10 FEBBRAIO: IN RICORDO DELLE VITTIME DELLE FOIBE E DELL'ESODO ISTRIANO

Una ricorrenza, il 10 febbraio di ogni anno, per non dimenticare una delle pagine più buie della nostra storia recente, pagine che non possono essere cancellate, ancorchè il ricordo provochi turbamento, dolore e vergogna.

 

Ventimila,  forse  trentamila  persone, nel periodo settembre 1943 febbraio 1947, furono torturate e uccise a Trieste e nell’Istria controllata dai partigiani comunisti jugoslavi di Tito. E, in gran parte, vennero infoibate, ossia gettate - molte ancora vive - dentro le voragini naturali disseminate sull’altipiano del Carso, le “foibe”.

A sessant’anni di distanza, la Repubblica italiana, con la legge n. 92 del 30 marzo 2004, ha riconosciuto il 10 febbraio “Giorno del ricordo”, al fine di conservare e rinnovare la memoria della tragedia degli italiani e di tutte le vittime delle foibe, dell’esodo dalle loro terre degli Istriani, dei Fiumani e dei Dalmati nel secondo dopoguerra e della più complessa vicenda del confine orientale.

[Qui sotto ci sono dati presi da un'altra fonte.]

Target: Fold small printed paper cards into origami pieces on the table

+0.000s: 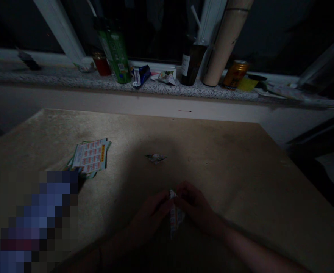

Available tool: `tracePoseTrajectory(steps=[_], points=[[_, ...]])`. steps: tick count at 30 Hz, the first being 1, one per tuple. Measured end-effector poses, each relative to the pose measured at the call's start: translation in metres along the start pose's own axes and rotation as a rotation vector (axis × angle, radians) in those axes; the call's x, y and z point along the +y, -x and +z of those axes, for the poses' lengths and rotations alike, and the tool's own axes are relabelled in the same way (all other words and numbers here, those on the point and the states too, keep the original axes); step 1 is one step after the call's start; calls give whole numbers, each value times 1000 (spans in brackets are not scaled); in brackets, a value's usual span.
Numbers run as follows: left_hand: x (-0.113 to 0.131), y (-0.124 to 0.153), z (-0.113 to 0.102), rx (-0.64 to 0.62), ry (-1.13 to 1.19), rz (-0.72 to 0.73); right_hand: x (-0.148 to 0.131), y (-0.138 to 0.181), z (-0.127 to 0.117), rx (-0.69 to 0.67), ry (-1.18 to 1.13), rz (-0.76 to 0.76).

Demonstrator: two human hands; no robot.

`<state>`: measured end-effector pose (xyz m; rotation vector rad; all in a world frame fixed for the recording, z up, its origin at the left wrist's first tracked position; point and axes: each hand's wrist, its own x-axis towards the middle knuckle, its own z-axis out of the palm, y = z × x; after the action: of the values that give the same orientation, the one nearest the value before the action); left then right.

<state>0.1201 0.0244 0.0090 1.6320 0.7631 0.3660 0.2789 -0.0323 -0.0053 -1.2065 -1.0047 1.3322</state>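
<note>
Between my two hands, near the front of the table, is a folded printed paper card (pixel 176 219), narrow and pointed at the top. My left hand (pixel 155 209) pinches its left edge near the tip. From the other side, my right hand (pixel 194 204) grips the same card with thumb and curled fingers. A small folded paper triangle (pixel 155 157) lies flat on the table beyond my hands. To the left is a loose stack of printed cards (pixel 89 156) with rows of red marks. Dim light hides the finer folds.
The tan table (pixel 226 151) reaches a granite windowsill (pixel 155 89). On the sill are a green container (pixel 114 53), a dark cup with a straw (pixel 192 62), a cardboard tube (pixel 226 41), a gold can (pixel 235 74) and crumpled wrappers (pixel 141 76). A pixelated patch covers the lower left.
</note>
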Motion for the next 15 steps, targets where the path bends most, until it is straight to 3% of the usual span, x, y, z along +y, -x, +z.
tracePoseTrajectory(steps=[3, 15], points=[[4, 0, 0, -25, -12, 7, 0, 0, 0, 35, 16, -12], [3, -1, 3, 125, -43, -25, 1, 3, -1, 50, 1, 20]])
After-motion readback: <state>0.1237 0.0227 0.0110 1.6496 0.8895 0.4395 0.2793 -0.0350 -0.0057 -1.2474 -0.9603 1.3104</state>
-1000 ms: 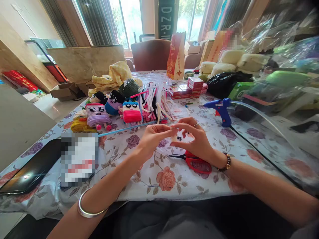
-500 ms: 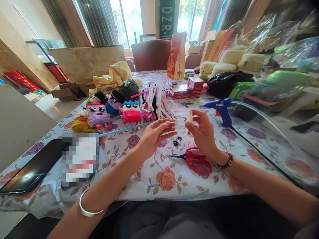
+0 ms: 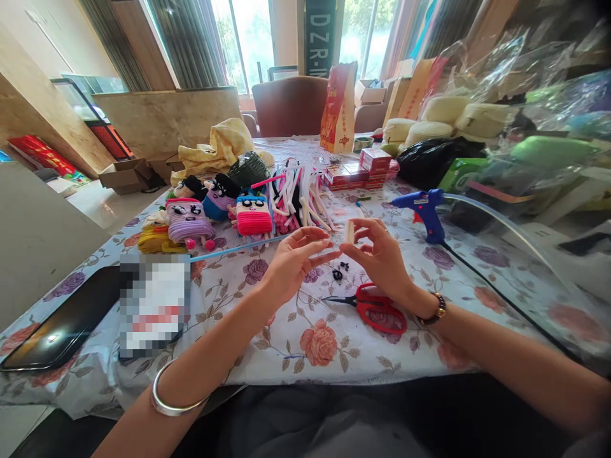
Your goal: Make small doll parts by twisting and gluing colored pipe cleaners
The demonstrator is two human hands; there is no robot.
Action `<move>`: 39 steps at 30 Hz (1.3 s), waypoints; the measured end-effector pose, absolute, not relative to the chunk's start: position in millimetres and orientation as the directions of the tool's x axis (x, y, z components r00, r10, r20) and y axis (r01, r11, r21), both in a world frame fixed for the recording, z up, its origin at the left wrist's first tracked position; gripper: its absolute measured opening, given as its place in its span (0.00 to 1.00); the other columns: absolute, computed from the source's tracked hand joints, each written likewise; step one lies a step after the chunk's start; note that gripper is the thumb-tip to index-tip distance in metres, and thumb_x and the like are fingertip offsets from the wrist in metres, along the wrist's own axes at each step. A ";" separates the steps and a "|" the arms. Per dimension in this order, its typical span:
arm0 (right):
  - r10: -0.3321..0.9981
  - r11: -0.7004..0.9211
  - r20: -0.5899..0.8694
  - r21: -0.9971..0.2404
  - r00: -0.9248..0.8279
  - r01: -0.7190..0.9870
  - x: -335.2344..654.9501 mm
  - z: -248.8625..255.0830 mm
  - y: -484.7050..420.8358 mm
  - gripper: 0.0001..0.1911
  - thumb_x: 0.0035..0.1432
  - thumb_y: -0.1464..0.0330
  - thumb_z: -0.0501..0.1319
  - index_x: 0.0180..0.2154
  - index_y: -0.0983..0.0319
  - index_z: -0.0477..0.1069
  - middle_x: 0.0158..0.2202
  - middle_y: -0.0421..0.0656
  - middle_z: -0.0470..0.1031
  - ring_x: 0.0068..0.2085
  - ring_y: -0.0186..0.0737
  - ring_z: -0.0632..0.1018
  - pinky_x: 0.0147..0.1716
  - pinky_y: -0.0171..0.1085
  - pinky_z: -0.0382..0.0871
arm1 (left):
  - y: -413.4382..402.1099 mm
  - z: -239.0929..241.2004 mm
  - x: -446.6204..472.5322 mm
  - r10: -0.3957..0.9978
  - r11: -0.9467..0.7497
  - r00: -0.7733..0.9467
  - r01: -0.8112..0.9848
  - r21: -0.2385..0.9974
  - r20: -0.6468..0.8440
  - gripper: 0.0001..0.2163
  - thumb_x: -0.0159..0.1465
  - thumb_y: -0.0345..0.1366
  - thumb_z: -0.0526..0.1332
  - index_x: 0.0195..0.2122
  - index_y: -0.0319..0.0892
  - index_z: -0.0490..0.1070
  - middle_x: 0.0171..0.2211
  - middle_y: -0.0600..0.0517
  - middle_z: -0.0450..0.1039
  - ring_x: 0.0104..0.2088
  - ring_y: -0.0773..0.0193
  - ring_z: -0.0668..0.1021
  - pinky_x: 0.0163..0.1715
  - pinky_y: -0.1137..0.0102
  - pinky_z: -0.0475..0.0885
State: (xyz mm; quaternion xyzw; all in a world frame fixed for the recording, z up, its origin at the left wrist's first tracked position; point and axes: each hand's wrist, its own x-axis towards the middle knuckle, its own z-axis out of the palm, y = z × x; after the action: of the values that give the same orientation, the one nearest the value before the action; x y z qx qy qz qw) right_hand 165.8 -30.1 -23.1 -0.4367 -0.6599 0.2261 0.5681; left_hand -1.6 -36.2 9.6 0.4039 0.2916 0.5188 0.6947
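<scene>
A small cream-coloured, block-like piece [image 3: 349, 233] is pinched between the thumb and fingers of my right hand [image 3: 382, 261]. My left hand [image 3: 292, 266] is just to its left, fingers stretched and apart, with nothing visible in it. A narrow gap separates the left fingertips from the piece. On the flowered tablecloth below lie small black bits [image 3: 338, 275] and scissors with red handles [image 3: 382, 312], closest to my right wrist. A long light-blue fuzzy stem [image 3: 238, 245] stretches leftward from behind my left hand.
Several yarn-like dolls [image 3: 188, 224] sit at the back left beside a bundle of fuzzy stems [image 3: 298, 200]. A blue glue gun [image 3: 429, 213] stands right, its cord trailing forward. Red boxes [image 3: 351, 175] and a paper bag [image 3: 338, 108] are farther back. At left lies a black phone-like slab [image 3: 67, 318].
My right hand has moved left and slightly down with the cream piece, closing in on my left hand. My left hand has barely shifted, and its fingers are a little more spread.
</scene>
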 end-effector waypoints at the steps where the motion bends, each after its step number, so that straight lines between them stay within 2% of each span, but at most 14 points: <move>1: 0.832 0.519 0.555 -0.791 0.022 0.324 165.9 -23.2 -30.0 0.22 0.48 0.56 0.66 0.43 0.57 0.68 0.43 0.43 0.67 0.35 0.34 0.74 0.23 0.30 0.71 | -36.3 9.3 -1.8 0.955 0.129 0.296 -0.480 0.868 0.021 0.07 0.49 0.26 0.68 0.29 0.36 0.72 0.31 0.54 0.72 0.34 0.69 0.76 0.49 0.60 0.72; 8: 0.808 0.550 0.589 -0.755 -0.001 0.356 167.3 -25.8 -28.6 0.22 0.49 0.55 0.65 0.45 0.56 0.68 0.43 0.43 0.66 0.36 0.35 0.74 0.22 0.30 0.71 | -36.3 8.2 -2.7 0.957 0.120 0.290 -0.444 0.888 0.015 0.12 0.46 0.26 0.69 0.30 0.37 0.71 0.31 0.53 0.73 0.35 0.67 0.77 0.47 0.62 0.72; 12: 0.786 0.582 0.617 -0.724 -0.029 0.372 166.1 -24.6 -32.4 0.21 0.48 0.58 0.67 0.45 0.55 0.68 0.43 0.43 0.65 0.36 0.34 0.73 0.23 0.30 0.71 | -36.2 9.0 -2.2 0.973 0.102 0.230 -0.418 0.903 -0.004 0.14 0.43 0.26 0.71 0.29 0.38 0.70 0.30 0.54 0.73 0.35 0.69 0.76 0.42 0.70 0.72; 17: 0.779 0.594 0.627 -0.734 -0.006 0.329 165.5 -24.3 -33.7 0.20 0.50 0.58 0.66 0.45 0.54 0.67 0.43 0.42 0.66 0.37 0.33 0.73 0.24 0.30 0.70 | -36.1 9.8 -0.5 0.987 0.007 0.153 -0.384 0.923 0.056 0.15 0.40 0.28 0.72 0.28 0.40 0.70 0.29 0.57 0.71 0.33 0.72 0.74 0.36 0.75 0.68; 29: 0.785 0.592 0.619 -0.765 0.035 0.255 167.1 -25.6 -31.4 0.17 0.52 0.60 0.65 0.44 0.53 0.68 0.44 0.40 0.67 0.36 0.32 0.72 0.25 0.29 0.68 | -34.3 8.6 -1.4 0.987 0.005 0.149 -0.398 0.917 0.059 0.17 0.38 0.27 0.72 0.28 0.39 0.69 0.29 0.56 0.70 0.33 0.71 0.75 0.32 0.78 0.69; 39: 0.787 0.589 0.616 -0.767 0.034 0.254 167.5 -26.6 -31.0 0.17 0.52 0.60 0.65 0.44 0.53 0.67 0.44 0.40 0.67 0.37 0.32 0.72 0.25 0.29 0.68 | -33.9 7.4 -0.8 0.983 -0.015 0.163 -0.413 0.911 0.090 0.18 0.37 0.26 0.73 0.27 0.39 0.67 0.31 0.56 0.71 0.31 0.73 0.74 0.34 0.76 0.71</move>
State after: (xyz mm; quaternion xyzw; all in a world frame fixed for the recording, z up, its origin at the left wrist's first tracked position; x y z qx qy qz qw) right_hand 167.5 -31.0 -26.6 -0.3950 -0.6587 0.2219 0.6007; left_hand -0.8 -33.9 7.4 0.4399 0.3238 0.5602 0.6227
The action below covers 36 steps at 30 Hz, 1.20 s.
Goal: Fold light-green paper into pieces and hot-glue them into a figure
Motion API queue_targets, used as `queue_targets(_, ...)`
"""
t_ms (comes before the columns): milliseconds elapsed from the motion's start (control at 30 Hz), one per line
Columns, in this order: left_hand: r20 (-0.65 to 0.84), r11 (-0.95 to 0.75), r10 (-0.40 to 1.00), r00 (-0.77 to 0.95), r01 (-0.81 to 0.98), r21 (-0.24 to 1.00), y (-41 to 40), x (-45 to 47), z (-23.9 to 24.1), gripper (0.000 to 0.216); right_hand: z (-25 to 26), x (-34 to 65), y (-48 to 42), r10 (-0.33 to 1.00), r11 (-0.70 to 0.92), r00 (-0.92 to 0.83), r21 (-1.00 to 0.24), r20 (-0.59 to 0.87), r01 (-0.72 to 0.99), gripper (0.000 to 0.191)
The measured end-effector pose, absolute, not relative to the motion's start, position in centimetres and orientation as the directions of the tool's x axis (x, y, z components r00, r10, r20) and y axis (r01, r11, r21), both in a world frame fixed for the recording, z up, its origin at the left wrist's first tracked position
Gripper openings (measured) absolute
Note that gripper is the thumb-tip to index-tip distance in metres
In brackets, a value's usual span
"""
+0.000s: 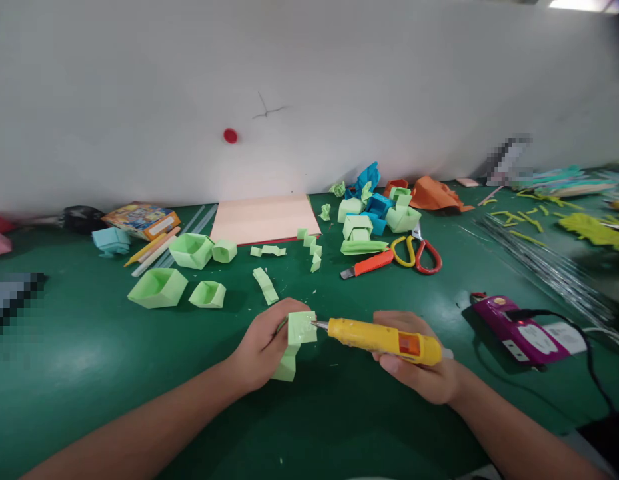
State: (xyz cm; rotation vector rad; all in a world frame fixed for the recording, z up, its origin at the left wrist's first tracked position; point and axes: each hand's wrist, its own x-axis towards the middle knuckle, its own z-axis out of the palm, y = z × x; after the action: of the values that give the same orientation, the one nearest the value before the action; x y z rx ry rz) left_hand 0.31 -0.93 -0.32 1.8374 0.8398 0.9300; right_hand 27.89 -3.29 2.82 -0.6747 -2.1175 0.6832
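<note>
My left hand (263, 347) is closed round a folded light-green paper piece (298, 337), held just above the green table (89, 380). My right hand (419, 363) grips a yellow glue gun (384, 339) lying sideways, its metal nozzle touching the top face of the green paper piece. Both hands are near the table's front middle.
Green paper boxes (159, 288) and folded strips (265, 285) lie to the left and behind. A pink sheet (264, 219), an orange cutter (366, 265), scissors (416, 253), blue and green paper shapes (376, 213), a purple device with a cable (514, 330) and thin wires (549, 263) lie around.
</note>
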Motion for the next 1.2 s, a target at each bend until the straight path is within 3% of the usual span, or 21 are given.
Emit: queue_targets(1200,0.261,-0.328,0.849,0.459,0.072,0.942,-0.95,0.44,-0.31,0.021,2.32,28.45,-3.26,0.678,0.665,-0.605,-0.700,0.418,0.261,0.028)
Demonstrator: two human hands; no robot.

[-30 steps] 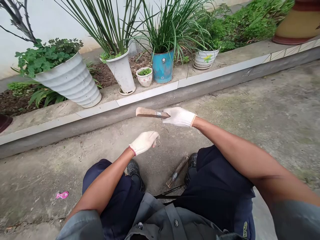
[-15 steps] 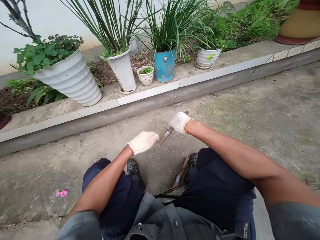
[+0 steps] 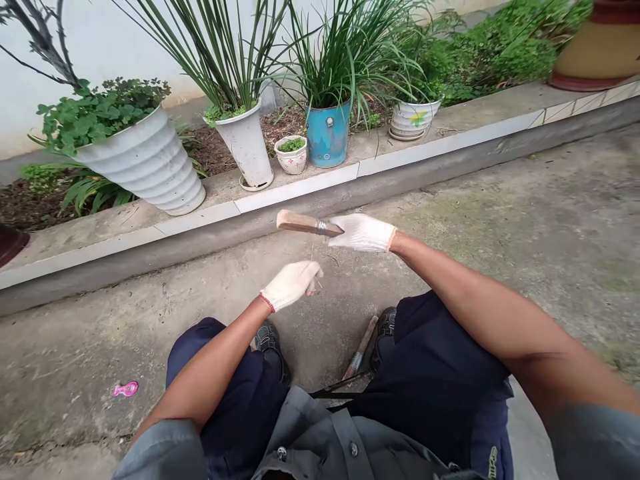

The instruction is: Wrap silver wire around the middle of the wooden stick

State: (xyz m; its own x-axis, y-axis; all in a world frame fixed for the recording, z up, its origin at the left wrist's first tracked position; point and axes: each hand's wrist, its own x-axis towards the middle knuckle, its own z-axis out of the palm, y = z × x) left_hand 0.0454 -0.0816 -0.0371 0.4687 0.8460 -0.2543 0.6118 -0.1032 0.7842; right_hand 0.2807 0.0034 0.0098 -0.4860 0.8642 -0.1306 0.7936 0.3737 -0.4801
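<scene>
My right hand (image 3: 361,232), in a white knit glove, grips one end of a flat wooden stick (image 3: 300,222) bound with a silvery band. The stick's pale, blunt end points left and is raised above the ground. Lower and to the left, my left hand (image 3: 293,283), also gloved, is closed with its fingertips pinched together. A thin straw-like strand (image 3: 313,252) pokes up from those fingers. Between my shoes lies a second wooden piece (image 3: 363,343) with a similar silvery band, its lower end near dark straps.
A low tiled ledge (image 3: 295,195) runs across the front, bearing a tilted ribbed white pot (image 3: 150,160), a tall white pot (image 3: 247,147), a small pot (image 3: 291,160) and a blue pot (image 3: 328,137). A pink object (image 3: 125,389) lies on the concrete at left.
My right hand has swung the stick up and turned it, so it now points left instead of slanting down toward my left hand. My left hand has stayed nearly in place.
</scene>
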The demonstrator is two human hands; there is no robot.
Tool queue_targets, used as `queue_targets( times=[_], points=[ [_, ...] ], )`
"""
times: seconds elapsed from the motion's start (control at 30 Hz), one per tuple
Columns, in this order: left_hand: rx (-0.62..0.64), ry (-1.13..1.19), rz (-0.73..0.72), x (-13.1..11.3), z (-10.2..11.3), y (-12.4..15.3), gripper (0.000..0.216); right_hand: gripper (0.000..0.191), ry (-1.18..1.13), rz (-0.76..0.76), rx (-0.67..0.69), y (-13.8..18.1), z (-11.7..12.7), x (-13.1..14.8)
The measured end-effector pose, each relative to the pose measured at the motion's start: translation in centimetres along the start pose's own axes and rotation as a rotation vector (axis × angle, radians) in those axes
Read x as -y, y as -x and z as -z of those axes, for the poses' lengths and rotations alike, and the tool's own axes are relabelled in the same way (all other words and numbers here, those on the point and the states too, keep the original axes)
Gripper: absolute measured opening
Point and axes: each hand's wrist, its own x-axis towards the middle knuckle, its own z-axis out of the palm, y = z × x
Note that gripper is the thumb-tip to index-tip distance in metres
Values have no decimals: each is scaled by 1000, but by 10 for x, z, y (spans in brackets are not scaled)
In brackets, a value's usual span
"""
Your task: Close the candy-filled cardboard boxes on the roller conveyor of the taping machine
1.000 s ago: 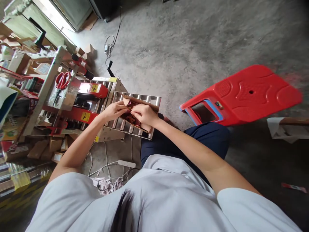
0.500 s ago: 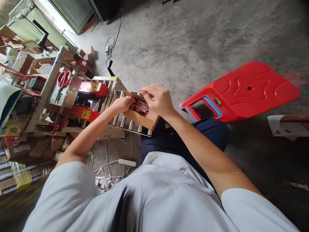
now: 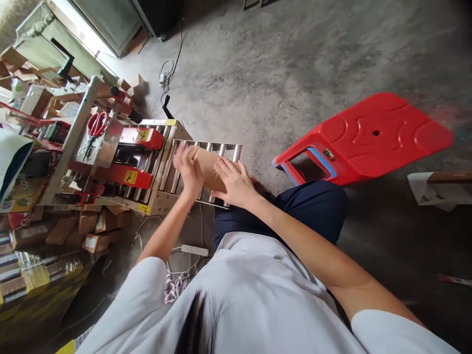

Questi drammatici avvenimenti devono essere radicati nella nostra memoria, ricordati e spiegati alle nuove generazioni.

La celebrazione del Giorno del ricordo rappresenta certamente l'occasione "per conoscere e per capire": la conoscenza e la comprensione, infatti, sono le basi da cui partire per "sentirsi integralmente cittadini". E’ stato giustamente detto che “il Giorno del ricordo, per le vittime delle foibe, è un atto di civiltà, un segno della crescita culturale e politica del nostro Paese".

Una ricorrenza, pertanto, il 10 febbraio di ogni anno, per non dimenticare una delle pagine più buie della nostra storia recente, pagine che non possono essere cancellate, ancorchè il ricordo provochi turbamento, dolore e vergogna.

"Ci sono diversi modi per contrastare una scomoda verità - ha scritto nel 2001 Paolo Sardos Albertini, della Lega Nazionale di Trieste -. Quello più facile ed immediato utilizza lo strumento del silenzio: per cancellare il ricordo di ciò che non deve essere ricordato, per impedire che i diretti testimoni parlino di ciò che sanno, per ottenere che gli altri, specie le giovani generazioni, vengano a conoscere quanto accaduto. Il peso di questa condanna, del "silenzio storico", ha gravato per quasi mezzo secolo su una fetta di storia d'Italia".

Ed una delle tante pagine non scritte della nostra storia recente è l'Esodo di 350 mila fiumani, istriani e dalmati che, alla fine della seconda guerra mondiale, mentre tutta l'Italia veniva liberata dall'occupazione nazista, dovettero scappare ed abbandonare la loro terra, le loro case, il lavoro, gli amici e gli affetti, incalzati dalle bande armate juogoslave, e si riversarono in Italia con tutti i mezzi possibili: vecchi piroscafi, carri agricoli, barche, treni di fortuna, macchine sgangherate, a nuoto e a piedi.

Una fuga per restare italiani, una reazione alla violenta naturalizzazione voluta dai partigiani slavi.

Come è giusto ricordare gli orrori dei lager nazisti, così è bene rendere testimonianza di atrocità di analoga gravità, in altri contesti e per responsabilità diverse, di qualsiasi regime, dittatoriale o autoritario, di qualunque epoca.

Gulag, lager, foibe, sono tutti luoghi che l’umanità deve riuscire ad esorcizzare, affinchè non si ripeta, in nessuna parte del mondo, ciò che è successo nel Novecento.

Soprattutto le giovani generazioni che, fortunatamente, non hanno avuto la sventura di dover vivere direttamente, sulla propria pelle, situazioni di indicibile ferocia e disumanità, devono essere aiutate a coltivare quei valori, di libertà, rispetto, tolleranza, che sono decisivi per contribuire alla costruzione di una "identità europea consapevole delle tragedie del passato". 

Celebrare la Giornata del Ricordo significa, dunque, - come affermato dal Presidente della Repubblica Sergio Mattarella - "rivivere una grande tragedia italiana ... Un capitolo buio della storia nazionale e internazionale che causò lutti, sofferenza e spargimento di sangue innocente ..., perché tra le vittime italiane vi furono molte persone che nulla avevano a che fare con i fascisti e le loro persecuzioni".